▸ TO DO
Report back every line from the entries below in which the word "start" occurs.

▸ LISTED RECORDS
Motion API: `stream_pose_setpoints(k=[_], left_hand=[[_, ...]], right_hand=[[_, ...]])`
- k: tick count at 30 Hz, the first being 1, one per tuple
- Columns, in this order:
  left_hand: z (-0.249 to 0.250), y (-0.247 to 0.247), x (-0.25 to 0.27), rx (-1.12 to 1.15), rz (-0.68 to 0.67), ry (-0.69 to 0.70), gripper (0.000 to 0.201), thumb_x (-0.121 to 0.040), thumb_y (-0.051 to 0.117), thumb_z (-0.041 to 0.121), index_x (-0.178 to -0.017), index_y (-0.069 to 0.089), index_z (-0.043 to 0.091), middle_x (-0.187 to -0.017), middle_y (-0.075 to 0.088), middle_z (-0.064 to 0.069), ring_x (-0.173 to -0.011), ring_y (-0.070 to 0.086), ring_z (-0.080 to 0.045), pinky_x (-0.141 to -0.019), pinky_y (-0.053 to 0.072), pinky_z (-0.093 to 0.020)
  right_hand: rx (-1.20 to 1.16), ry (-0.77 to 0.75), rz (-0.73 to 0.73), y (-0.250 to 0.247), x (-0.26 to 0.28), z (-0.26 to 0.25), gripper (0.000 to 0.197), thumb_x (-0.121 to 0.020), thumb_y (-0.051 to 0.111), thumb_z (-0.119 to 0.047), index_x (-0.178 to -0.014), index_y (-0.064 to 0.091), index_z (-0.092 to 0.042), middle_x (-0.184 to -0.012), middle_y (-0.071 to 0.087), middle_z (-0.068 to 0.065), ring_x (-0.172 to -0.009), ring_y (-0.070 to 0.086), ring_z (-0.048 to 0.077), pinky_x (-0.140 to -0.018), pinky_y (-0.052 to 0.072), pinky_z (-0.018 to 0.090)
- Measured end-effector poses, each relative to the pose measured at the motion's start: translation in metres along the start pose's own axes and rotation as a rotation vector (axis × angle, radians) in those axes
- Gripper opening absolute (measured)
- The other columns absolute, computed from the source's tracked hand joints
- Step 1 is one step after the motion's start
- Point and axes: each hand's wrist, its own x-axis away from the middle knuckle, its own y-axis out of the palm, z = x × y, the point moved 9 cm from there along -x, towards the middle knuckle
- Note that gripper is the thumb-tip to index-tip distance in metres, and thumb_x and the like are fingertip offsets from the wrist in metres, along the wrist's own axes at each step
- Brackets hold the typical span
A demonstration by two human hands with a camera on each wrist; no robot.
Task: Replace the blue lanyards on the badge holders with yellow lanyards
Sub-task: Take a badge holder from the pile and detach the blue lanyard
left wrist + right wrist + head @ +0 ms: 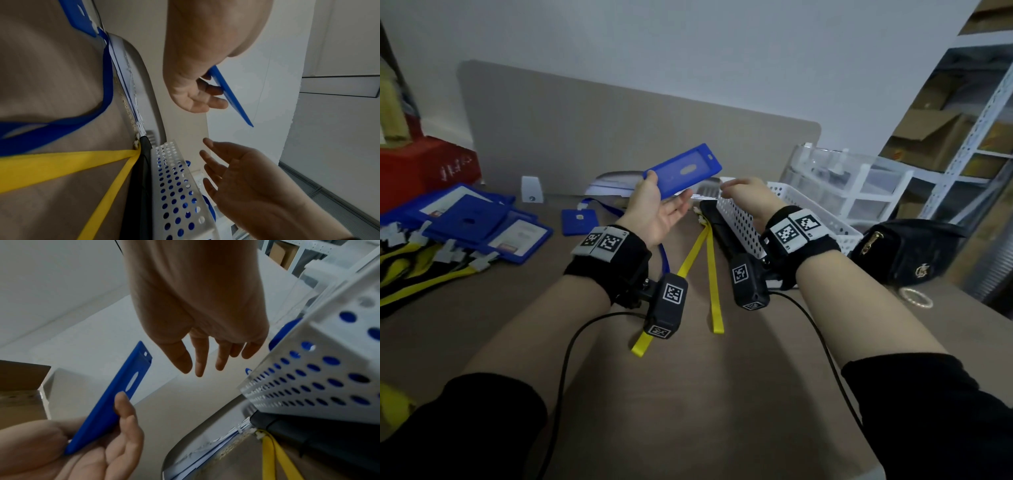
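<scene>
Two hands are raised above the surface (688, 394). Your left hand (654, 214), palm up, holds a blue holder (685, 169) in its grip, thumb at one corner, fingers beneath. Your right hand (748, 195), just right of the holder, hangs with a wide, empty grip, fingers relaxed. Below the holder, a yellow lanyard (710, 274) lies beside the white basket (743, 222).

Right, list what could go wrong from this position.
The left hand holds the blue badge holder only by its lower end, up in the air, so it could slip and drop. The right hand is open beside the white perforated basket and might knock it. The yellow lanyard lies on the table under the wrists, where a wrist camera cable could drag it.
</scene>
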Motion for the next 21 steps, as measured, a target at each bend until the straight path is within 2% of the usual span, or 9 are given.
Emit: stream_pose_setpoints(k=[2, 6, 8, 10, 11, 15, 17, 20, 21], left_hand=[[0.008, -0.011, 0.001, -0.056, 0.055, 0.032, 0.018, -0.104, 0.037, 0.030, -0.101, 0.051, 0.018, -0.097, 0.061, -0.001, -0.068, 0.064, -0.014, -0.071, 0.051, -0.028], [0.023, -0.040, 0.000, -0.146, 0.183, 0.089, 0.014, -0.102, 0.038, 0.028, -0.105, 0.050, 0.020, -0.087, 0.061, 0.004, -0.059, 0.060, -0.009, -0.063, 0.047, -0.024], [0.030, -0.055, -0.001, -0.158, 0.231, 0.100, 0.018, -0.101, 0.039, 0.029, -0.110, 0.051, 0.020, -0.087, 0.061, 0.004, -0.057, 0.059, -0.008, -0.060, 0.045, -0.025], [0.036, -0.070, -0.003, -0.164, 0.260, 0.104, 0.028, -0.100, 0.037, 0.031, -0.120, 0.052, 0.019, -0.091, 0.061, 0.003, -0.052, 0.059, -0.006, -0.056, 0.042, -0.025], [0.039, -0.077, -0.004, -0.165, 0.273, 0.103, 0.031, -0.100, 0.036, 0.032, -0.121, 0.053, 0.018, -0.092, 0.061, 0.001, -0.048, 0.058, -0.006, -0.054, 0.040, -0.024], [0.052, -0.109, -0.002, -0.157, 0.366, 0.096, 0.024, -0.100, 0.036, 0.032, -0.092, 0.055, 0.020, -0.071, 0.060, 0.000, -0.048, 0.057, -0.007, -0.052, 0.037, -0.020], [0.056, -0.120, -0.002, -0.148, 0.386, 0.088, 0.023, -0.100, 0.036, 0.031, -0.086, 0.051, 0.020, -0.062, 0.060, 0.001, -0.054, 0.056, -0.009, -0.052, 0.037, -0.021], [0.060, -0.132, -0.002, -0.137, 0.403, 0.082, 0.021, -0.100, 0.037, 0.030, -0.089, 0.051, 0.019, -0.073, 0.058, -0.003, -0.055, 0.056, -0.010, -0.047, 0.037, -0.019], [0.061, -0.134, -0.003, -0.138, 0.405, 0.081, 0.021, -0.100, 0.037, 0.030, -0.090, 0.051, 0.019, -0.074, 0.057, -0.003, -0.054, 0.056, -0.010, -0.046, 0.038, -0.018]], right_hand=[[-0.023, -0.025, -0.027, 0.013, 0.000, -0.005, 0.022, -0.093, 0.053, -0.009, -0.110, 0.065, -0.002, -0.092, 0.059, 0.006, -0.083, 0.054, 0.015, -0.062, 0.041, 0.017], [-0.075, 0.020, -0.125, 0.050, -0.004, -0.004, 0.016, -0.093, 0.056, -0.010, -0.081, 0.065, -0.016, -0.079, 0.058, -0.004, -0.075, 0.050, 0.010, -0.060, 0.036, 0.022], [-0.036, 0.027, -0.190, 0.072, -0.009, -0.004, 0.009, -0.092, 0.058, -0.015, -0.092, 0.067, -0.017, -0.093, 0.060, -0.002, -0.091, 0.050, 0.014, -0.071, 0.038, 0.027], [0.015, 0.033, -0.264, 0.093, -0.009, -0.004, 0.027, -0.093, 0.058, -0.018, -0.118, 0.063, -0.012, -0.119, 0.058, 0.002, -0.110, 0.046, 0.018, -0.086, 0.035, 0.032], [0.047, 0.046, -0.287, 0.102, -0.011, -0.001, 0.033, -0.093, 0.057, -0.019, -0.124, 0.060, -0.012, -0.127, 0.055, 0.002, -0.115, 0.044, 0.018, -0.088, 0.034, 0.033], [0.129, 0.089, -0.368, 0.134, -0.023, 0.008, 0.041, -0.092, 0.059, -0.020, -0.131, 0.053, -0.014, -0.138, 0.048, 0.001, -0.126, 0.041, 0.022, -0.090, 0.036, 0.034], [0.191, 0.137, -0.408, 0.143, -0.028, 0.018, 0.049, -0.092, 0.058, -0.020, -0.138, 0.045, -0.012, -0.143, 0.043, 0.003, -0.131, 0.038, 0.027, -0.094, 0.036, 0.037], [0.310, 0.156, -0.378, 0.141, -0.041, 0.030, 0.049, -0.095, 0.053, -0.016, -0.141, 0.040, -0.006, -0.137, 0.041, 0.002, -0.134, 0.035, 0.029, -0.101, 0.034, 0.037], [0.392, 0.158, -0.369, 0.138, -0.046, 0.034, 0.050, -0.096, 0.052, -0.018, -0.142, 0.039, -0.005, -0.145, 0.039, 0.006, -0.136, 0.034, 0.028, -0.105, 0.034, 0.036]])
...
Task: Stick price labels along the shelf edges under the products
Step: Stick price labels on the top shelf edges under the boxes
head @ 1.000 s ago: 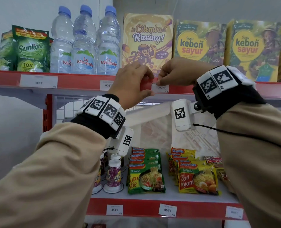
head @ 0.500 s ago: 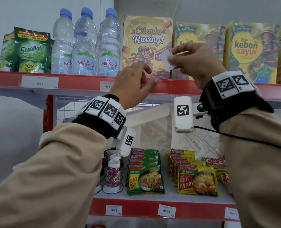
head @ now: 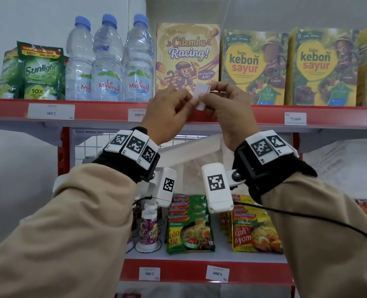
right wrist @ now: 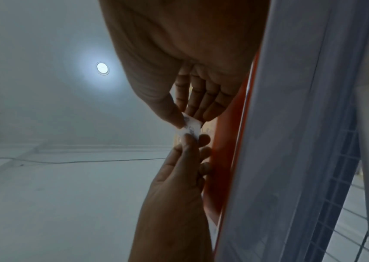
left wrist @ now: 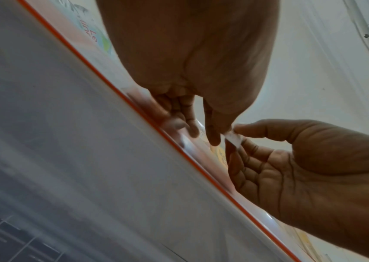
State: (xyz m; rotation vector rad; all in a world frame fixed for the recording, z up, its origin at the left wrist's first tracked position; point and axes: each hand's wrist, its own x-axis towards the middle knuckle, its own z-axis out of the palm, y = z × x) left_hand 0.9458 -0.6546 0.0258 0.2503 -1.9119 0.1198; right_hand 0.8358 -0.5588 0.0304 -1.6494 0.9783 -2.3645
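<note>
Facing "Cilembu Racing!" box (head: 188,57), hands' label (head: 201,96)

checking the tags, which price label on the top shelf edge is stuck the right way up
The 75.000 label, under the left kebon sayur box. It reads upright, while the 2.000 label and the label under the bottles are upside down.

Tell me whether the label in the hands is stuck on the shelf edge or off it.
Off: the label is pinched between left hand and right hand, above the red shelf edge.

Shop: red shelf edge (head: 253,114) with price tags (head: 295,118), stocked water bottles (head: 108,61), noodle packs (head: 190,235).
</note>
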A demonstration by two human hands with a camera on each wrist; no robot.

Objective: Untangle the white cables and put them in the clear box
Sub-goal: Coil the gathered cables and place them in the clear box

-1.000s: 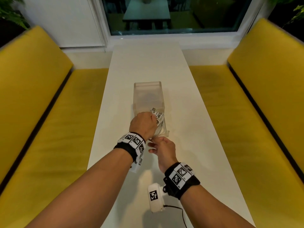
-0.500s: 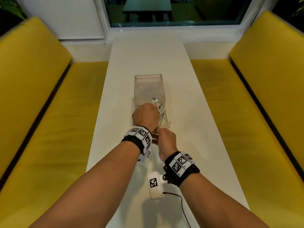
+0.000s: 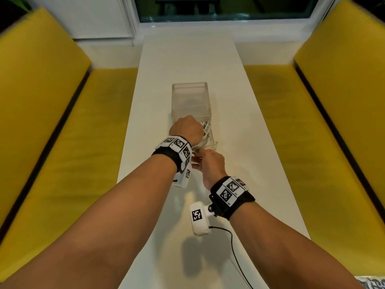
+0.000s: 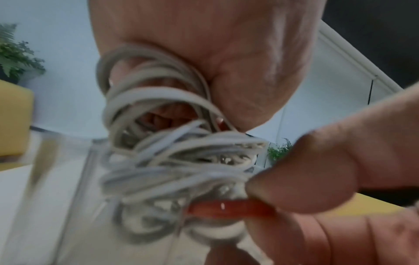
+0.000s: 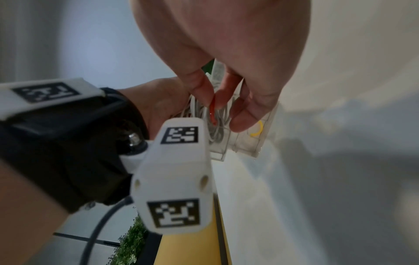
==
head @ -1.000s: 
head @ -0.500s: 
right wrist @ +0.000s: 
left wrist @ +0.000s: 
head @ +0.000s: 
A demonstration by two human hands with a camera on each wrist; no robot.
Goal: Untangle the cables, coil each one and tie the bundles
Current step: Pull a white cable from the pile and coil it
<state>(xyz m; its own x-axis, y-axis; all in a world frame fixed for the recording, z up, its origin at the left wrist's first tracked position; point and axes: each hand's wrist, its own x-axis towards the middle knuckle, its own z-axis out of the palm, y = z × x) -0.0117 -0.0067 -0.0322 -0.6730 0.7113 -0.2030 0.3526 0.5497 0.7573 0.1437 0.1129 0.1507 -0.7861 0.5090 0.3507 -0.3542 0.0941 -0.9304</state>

▸ ANSWER BELOW
- Measured end-effector poses, each relative to the pose measured at the motion's start: translation in metres along the start pose's own axes and rotation as a rotation vector (axis × angle, radians) in those axes
- Step 1 is one step after the motion's start

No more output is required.